„Veel vooroordelen over cyberpesten kloppen niet”
DEN HAAG. Cyberpesten komt voor en kan jongeren zwaar beschadigen. Maar de meeste kinderen hebben er geen last van en maken zich er niet aan schuldig. En veel vooroordelen over digitaal jennen –bijvoorbeeld: meisjes doen het vaker dan jongens– kloppen niet.
Dat pestgedrag via sociale media geen probleem is, zal Sindy Sumter, onderzoekster aan de Universiteit van Amsterdam (UvA), niet zeggen. Maar ze wil de zaak wel relativeren. „Sociale media hebben voor kinderen ook, en misschien wel vooral, positieve effecten. Ze leren er communiceren. Verlegen kinderen kunnen op deze manier makkelijker contacten leggen dan in het echte leven.”
Sumter, die gisteravond een bijdrage leverde aan een door de Nederlandse Organisatie voor Wetenschappelijk Onderzoek (NWO) georganiseerde debatavond, gaf aan dat slechts een kleine groep jongeren online gepest wordt. „De meeste kinderen en jongeren lijken er geen last van te hebben.”
Lijken, want hoewel Sumter al sinds 2010 bezig is het verschijnsel cyberpesten onder jongeren in kaart te brengen, is er van dit onderwerp nog maar weinig bekend. Pas over een paar jaar kan de onderzoekster afgeronde onderzoeksresultaten presenteren.
Toch zijn er al wel voorlopige conclusies te trekken. Een ervan is dat het wijdverbreide idee dat cyberpesten vooral anoniem plaatvindt, niet juist is. „Van degenenen die via sociale media gepest worden, weet 85 procent wie de dader is. Het pesten gebeurt via sms, via het chatten met vrienden, tijdens het gamen of hoe dan ook. Meestal verbergen de daders hun identiteit niet.”
Nog zo’n vooroordeel dat niet klopt: de mogelijkheid van cyberpesten leidt tot nieuwe daders en nieuwe slachtoffers, oftewel: de wraak van de nerds. Onderzoek laat echter zien, aldus Sumter, dat het ruwweg dezelfde groep is die zowel online als offline wordt gepest. „Geen enkel kind wordt alléén maar digitaal gejend.”
Maar meisjes maken zich er toch vaker schuldig aan dan jongens? Niets van waar, ontdekte de onderzoekster. „Er is op dit punt geen noemenswaardig verschil tussen de seksen.”
Een vraag die Sumter interesseert en waar haar onderzoek zich deels op richt, is welke factoren ertoe leiden dat kinderen online gepest worden. „Sommige kinderen zijn er veel gevoeliger voor dan andere. Wat we al weten, is dat die gevoeligheid samenhangt met onder meer sociale angst en depressiviteit. Maar hoe meer we hierover te weten komen, hoe beter we mensen kunnen helpen die last hebben van cyberpesten.”
Vergelijkbare conclusies trok dinsdagavond Patti Valkenburg, hoogleraar media, jeugd en samenleving aan de UvA. Zij houdt zich bezig met een grootschalig, langjarig onderzoek naar de effecten van mediagebruik op mensen, bijvoorbeeld als het gaat om agressie, concentratie en seksualiteit. Die effecten zijn voor grote groepen mensen gering, maar voor een kleine groep groot, stelde zij gisteren.

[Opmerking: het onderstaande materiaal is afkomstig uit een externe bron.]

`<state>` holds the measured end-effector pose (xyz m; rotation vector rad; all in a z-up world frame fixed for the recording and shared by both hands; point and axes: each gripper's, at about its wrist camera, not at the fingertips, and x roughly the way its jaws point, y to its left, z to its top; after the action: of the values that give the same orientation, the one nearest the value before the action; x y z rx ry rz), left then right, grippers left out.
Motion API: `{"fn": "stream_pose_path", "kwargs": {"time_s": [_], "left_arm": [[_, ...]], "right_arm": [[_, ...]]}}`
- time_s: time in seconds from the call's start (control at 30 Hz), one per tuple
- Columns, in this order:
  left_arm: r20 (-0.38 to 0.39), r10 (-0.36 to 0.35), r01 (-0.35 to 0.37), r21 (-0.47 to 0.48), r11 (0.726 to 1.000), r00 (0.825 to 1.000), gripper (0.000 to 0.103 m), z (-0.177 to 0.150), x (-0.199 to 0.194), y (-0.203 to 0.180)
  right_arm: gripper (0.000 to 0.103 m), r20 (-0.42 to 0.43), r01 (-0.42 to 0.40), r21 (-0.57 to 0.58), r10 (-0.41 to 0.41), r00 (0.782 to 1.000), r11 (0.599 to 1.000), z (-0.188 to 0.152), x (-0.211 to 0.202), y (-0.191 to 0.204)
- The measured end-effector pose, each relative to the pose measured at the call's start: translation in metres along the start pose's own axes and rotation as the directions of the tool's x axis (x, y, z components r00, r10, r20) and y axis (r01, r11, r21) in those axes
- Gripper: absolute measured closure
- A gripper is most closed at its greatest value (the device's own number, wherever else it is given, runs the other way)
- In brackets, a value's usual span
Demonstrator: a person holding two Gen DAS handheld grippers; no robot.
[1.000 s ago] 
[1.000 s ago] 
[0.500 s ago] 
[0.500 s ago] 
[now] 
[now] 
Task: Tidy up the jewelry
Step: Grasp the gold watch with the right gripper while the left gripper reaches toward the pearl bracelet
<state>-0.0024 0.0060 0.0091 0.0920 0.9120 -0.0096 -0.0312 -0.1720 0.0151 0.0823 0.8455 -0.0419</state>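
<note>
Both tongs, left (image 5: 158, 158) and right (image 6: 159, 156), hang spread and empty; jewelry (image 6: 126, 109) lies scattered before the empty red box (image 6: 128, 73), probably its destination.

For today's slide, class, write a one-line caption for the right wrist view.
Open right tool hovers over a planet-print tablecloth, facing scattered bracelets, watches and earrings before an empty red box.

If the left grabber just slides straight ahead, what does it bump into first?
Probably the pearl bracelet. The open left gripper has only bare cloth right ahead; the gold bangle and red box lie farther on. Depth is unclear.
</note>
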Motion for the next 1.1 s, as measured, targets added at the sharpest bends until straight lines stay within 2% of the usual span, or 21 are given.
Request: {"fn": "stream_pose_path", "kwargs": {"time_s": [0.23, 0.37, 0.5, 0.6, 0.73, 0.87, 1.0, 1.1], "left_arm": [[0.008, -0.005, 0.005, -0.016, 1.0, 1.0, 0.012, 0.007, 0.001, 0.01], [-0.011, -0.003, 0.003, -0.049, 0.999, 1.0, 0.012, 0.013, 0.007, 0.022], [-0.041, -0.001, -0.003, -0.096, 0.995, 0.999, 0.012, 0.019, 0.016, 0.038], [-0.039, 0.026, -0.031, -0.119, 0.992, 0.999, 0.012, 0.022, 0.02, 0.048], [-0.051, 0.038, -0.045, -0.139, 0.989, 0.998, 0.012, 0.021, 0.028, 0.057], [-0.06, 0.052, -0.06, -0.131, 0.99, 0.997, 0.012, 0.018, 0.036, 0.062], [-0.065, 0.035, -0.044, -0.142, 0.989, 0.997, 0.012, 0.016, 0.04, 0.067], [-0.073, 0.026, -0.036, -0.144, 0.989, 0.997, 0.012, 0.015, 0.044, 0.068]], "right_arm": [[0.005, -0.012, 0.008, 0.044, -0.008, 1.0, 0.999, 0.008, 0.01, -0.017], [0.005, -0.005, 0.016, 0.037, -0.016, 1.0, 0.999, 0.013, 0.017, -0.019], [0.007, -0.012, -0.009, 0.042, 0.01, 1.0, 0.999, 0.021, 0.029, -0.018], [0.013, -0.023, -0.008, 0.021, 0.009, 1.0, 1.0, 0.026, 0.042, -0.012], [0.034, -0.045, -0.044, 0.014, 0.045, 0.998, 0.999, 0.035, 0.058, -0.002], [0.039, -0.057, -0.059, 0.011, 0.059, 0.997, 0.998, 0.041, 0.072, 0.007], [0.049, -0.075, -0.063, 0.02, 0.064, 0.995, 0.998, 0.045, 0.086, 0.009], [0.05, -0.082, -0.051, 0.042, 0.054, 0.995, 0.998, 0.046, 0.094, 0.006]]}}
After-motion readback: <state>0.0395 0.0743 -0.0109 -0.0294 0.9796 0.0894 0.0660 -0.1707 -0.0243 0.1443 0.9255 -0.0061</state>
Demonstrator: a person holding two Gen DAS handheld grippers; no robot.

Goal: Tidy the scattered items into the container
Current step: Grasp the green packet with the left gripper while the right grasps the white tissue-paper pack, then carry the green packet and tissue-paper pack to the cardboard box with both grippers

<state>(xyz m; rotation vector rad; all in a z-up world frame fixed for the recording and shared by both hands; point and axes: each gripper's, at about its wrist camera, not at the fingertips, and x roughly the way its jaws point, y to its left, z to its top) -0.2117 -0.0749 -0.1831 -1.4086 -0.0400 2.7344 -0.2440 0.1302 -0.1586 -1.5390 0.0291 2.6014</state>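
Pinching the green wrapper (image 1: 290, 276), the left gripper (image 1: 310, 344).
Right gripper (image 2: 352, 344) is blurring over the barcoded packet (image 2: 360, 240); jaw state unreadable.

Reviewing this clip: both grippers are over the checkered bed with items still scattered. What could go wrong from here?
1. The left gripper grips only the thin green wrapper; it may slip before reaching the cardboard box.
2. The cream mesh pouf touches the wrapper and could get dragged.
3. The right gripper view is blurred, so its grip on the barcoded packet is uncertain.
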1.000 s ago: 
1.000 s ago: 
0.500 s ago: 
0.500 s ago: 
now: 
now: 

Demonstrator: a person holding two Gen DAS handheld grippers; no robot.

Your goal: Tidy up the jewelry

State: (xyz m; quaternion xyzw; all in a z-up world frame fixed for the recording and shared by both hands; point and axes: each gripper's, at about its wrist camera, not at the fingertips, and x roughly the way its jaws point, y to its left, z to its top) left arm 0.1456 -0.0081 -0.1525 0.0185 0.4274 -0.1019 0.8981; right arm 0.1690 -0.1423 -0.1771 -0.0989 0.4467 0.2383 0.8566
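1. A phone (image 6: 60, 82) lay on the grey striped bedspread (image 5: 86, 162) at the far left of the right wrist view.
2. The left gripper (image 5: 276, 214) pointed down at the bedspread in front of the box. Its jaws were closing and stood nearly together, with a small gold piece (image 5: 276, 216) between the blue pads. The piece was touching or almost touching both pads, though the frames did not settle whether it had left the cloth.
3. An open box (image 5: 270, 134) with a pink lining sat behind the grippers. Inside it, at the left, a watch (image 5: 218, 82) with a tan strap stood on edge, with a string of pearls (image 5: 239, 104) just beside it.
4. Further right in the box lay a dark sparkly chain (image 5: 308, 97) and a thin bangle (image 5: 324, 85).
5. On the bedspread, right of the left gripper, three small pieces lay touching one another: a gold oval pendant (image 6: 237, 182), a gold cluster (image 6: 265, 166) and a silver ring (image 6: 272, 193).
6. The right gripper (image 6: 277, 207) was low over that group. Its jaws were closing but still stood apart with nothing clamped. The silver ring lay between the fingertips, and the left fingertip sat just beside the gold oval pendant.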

Om werkelijk verder te komen met dit onderzoek, is een omslag in de wetenschappelijke benadering van media-effecten nodig, stelt Valkenburg. „We moeten af van het in het algemeen vast willen stellen van media-effecten op mensen, en we moeten meer oog krijgen voor de grote individuele verschillen die er in dit opzicht bestaan. Dat gebeurt tegenwoordig ook in de gezondheidszorg. Ook daar wordt medicatie steeds meer op het individu afgestemd.”